Nulle impression d’usurpation, heureusement, de la part de l’Orchestre de la Suisse Romande, placé sous la direction valeureuse de Fabio Biondi [lire nos chroniques du Journal imaginaire de Chiara et du récital Max Emanuel Cenčić, de Lo frate 'nnamorato, La fede ne' tradimenti, L’arbore di Diana, Le quattro stagioni, La Didone, Norma, La Santissima Trinita et du concert Luigi Boccherini, ainsi que notre entretien] et du plateau vocal dans son ensemble.

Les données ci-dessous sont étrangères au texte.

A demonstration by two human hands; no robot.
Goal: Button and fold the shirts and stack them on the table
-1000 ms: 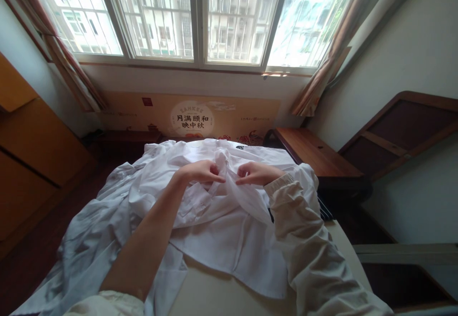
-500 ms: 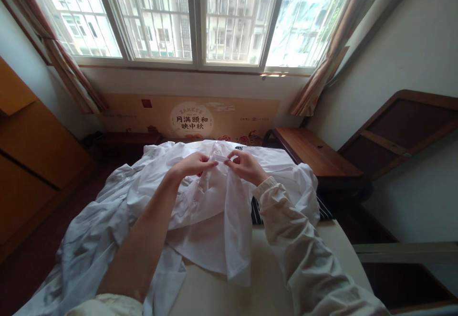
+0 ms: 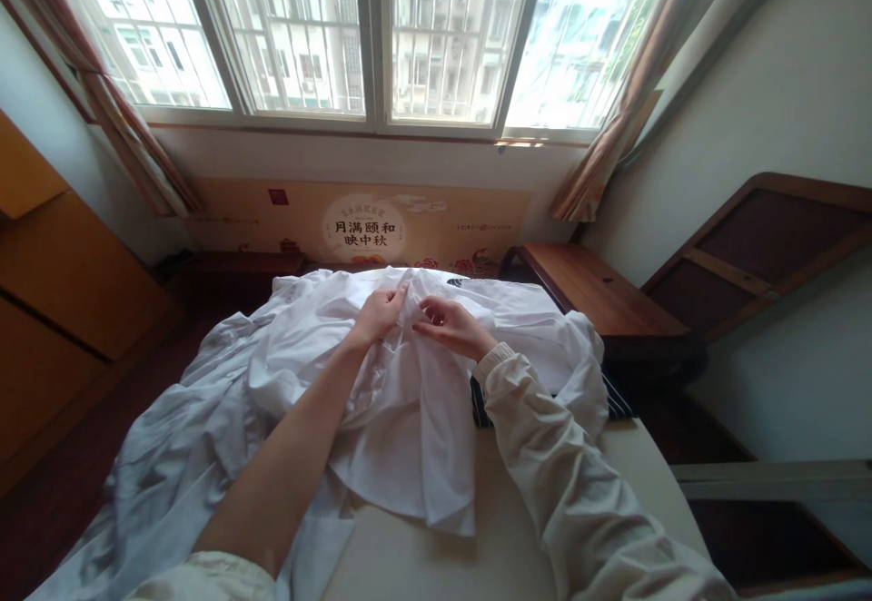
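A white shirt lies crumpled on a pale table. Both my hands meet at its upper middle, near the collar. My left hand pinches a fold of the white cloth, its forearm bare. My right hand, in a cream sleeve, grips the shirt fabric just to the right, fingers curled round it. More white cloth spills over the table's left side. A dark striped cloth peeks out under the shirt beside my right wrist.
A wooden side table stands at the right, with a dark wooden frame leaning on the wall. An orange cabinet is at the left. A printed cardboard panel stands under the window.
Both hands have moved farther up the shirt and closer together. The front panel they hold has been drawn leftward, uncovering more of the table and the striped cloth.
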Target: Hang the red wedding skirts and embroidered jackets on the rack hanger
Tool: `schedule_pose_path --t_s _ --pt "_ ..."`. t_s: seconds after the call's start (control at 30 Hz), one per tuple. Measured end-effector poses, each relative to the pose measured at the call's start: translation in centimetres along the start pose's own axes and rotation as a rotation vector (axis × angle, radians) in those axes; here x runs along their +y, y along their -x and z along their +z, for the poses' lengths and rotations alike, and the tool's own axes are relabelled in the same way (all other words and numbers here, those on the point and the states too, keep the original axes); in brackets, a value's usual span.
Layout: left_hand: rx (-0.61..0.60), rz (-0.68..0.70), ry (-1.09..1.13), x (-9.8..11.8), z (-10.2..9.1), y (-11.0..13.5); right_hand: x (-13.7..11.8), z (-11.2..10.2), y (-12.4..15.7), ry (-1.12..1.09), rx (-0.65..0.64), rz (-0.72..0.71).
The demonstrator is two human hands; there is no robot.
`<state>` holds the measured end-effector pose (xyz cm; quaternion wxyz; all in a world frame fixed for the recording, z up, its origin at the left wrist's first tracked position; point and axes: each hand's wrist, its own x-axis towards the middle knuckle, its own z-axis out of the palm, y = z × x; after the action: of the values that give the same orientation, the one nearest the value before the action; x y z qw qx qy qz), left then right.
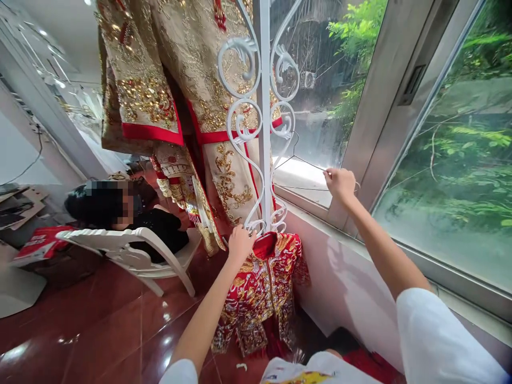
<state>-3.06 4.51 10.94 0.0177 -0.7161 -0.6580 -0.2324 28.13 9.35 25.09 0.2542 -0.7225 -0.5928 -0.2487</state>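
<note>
My right hand (342, 184) is closed on one end of a thin dark wire hanger (308, 160), held up in front of the window with no garment on it. My left hand (242, 244) is closed at the collar and shoulder of a red jacket (266, 285) with gold and silver embroidery. That jacket hangs low beside the white scrolled metal stand (264, 106). A hanger hook shows at its neck, and my left fingers partly cover the shoulder there.
Cream robes (176, 69) with gold beading and red trim hang on the left of the stand. A person in black (160, 232) sits on a white chair (156, 242) at left. A framed window (360, 117) with a sill stands at right, over a pale wall (340, 288).
</note>
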Motion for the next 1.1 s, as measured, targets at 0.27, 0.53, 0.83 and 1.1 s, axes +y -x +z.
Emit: schedule_pose_path --t_s 0.27,0.53,0.83,1.1 --pt "0.195 0.317 0.401 9.3 -4.8 -3.7 7.2 -13.5 -0.6 0.169 0.380 -0.284" --pt "0.390 0.343 0.197 6.7 -9.8 -2.5 5.9 -13.6 0.8 -0.346 0.401 -0.277" --pt "0.591 0.232 -0.088 -2.2 -18.4 -4.4 -6.3 -9.7 -5.6 -0.690 0.218 -0.291" --pt "0.588 0.148 -0.209 -5.0 -18.0 -2.1 -9.3 -4.9 1.9 -0.470 0.227 -0.331"
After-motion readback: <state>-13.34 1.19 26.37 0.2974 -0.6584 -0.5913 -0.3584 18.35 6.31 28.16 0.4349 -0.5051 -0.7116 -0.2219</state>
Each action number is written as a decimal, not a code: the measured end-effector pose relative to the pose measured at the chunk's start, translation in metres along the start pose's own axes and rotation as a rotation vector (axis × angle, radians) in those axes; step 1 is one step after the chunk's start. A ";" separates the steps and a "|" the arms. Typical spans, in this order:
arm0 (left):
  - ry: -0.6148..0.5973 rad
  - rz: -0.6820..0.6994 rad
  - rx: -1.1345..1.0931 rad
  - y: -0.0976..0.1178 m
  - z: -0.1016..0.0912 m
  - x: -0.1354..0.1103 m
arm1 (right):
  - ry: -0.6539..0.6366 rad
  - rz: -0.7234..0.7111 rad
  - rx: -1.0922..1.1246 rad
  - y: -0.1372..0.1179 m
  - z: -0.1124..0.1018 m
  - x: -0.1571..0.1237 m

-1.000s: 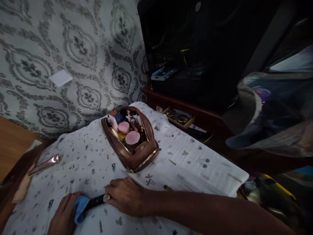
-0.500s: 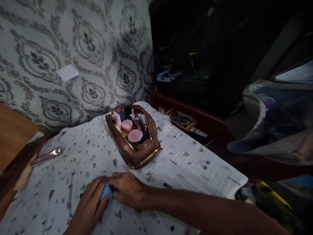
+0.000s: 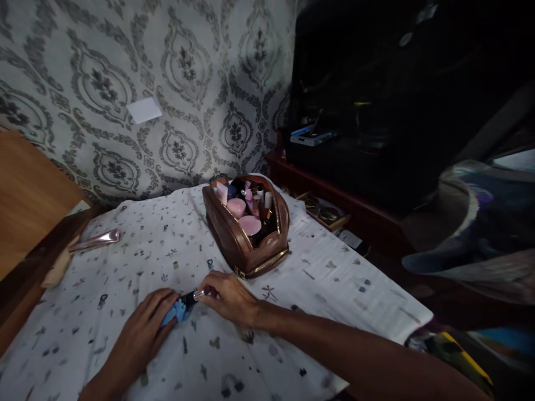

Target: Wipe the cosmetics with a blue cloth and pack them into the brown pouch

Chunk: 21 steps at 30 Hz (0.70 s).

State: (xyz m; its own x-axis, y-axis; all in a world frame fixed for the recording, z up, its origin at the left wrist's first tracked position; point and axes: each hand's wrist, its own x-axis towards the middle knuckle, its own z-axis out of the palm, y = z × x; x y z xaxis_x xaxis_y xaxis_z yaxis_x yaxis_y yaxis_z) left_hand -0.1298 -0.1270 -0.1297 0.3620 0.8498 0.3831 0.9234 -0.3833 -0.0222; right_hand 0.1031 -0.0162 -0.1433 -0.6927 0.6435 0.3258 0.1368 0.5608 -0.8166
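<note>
My left hand (image 3: 142, 326) is closed on a crumpled blue cloth (image 3: 175, 313), low over the patterned white sheet (image 3: 200, 351). Between my hands is a small black tube with a shiny silver end (image 3: 189, 298), which looks like a lipstick. Its black part rests against the cloth, while the fingertips of my right hand (image 3: 232, 301) pinch the silver end. Just beyond my right hand stands a brown cosmetic bag (image 3: 225, 236), unzipped. Inside it are pink round containers (image 3: 249, 225), a dark blue item (image 3: 229, 192) and several small bottles and tubes.
A shiny pink tube (image 3: 98, 240) lies at the sheet's left edge. On the right, an open drawer (image 3: 334, 223) holds small items below a large dark screen (image 3: 376, 72). A greyish plastic bag (image 3: 468, 267) hangs at far right. Patterned wallpaper (image 3: 184, 61) covers the wall behind.
The black tube with the silver end now shows between my hands, which have drawn slightly apart. More of the blue cloth is spread. The camera view has shifted left.
</note>
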 end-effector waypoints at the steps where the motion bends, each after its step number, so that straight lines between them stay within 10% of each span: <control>1: 0.007 -0.009 -0.004 -0.003 0.001 -0.003 | 0.016 -0.010 0.017 0.000 -0.001 0.000; 14: -0.064 -0.306 -0.330 -0.019 -0.013 -0.021 | 0.242 0.213 0.434 -0.018 0.002 -0.002; 21: 0.172 -0.469 -0.406 -0.007 -0.028 -0.017 | 0.350 0.272 0.489 -0.029 0.010 -0.007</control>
State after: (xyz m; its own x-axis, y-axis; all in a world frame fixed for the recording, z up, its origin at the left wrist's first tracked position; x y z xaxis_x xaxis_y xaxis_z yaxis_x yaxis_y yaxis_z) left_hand -0.1460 -0.1493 -0.1100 -0.1252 0.9030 0.4109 0.8443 -0.1205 0.5221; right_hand 0.0969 -0.0417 -0.1265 -0.3969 0.9063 0.1456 -0.1205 0.1058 -0.9871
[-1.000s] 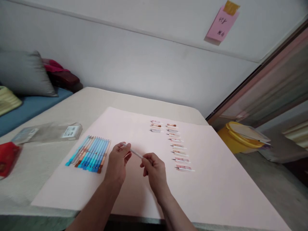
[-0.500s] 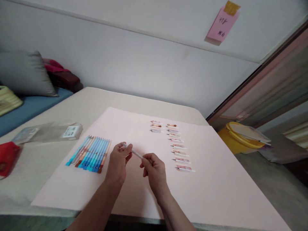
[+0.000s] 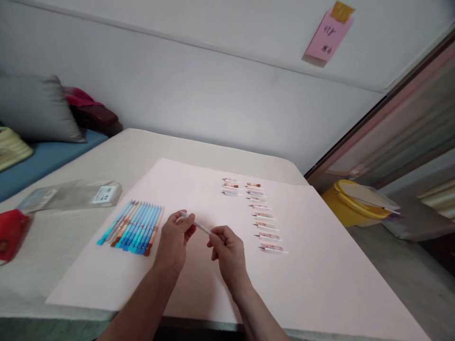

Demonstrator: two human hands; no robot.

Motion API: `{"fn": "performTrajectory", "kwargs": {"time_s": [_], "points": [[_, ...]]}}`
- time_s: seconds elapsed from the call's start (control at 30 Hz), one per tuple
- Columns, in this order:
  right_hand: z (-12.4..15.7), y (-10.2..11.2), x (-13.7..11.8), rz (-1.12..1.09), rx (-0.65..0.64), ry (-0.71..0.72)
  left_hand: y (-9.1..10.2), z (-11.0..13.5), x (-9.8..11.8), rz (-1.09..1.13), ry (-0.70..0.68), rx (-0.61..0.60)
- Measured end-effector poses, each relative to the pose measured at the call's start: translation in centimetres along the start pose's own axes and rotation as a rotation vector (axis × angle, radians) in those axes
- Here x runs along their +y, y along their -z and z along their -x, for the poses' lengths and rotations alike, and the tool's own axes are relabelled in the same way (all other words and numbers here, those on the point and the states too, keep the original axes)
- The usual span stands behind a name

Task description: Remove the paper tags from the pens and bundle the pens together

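Observation:
A slim white pen (image 3: 203, 228) slants between my two hands above the pink sheet (image 3: 206, 293). My left hand (image 3: 177, 234) pinches its upper left end between thumb and fingers. The other end is in the closed fingers of my right hand (image 3: 227, 248), which partly hide it. To the left of my left hand lies a close row of blue, grey and brown pens (image 3: 133, 227). Right of my right hand, short patterned pen pieces with thin dark-tipped refills (image 3: 270, 236) lie in a column. A shorter column of similar pieces (image 3: 230, 186) lies farther back.
On the pale tabletop (image 3: 142, 151) at left lie a clear plastic packet (image 3: 74, 198) and a red object (image 3: 12, 234). A grey cushion (image 3: 37, 111) rests on a blue seat. A yellow bucket (image 3: 355, 203) stands beyond the table's right edge. Behind is a white wall.

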State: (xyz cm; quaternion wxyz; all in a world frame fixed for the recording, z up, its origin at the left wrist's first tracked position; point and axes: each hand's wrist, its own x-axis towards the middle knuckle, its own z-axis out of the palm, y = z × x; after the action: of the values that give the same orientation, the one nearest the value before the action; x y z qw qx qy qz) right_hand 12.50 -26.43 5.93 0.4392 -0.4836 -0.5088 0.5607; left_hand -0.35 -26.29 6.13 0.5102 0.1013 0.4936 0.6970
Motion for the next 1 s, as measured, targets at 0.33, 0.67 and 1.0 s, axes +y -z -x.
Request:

L’opéra paraît décomposé aux fins du théâtre misérabiliste de Luk Perceval, mais qu’à cela ne tienne ! De vive voix, forte et délicieuse, les merveilleux Julien Behr [lire nos chroniques de Christophe Colomb, Ciboulette, Alceste, Fidelio, The Rake’s Progress] et Olga Pudova [lire nos chroniques de Die Zauberflöte et d’Ariadne auf Naxos] donnent vie à des Belmonte et Konstanze émouvants. Loin de suivre leur double à l’avenir tracé sans invention, Nahuel Di Pierro [lire nos chroniques de La bohème, Messe en ut mineur K.427, Così fan tutte] et Claire de Sévigné [lire nos chroniques de Die Entführung aus dem Serail, Aida, Les Indes galantes] retrouvent avec énergie et bonheur Osmin et Blonde. Belle découverte, en outre, que le jeune ténor Denzil Delaere [lire nos chroniques de Manon Lescaut, Das Wunder der Heliane, Le duc d’Albe, Parsifal, Le joueur et Les bienveillantes] qui se révèle un Pedrillo réussi pour la vaillance de son air de bravoure et, surtout, la régularité de la romance In Mohrenland gefangen war.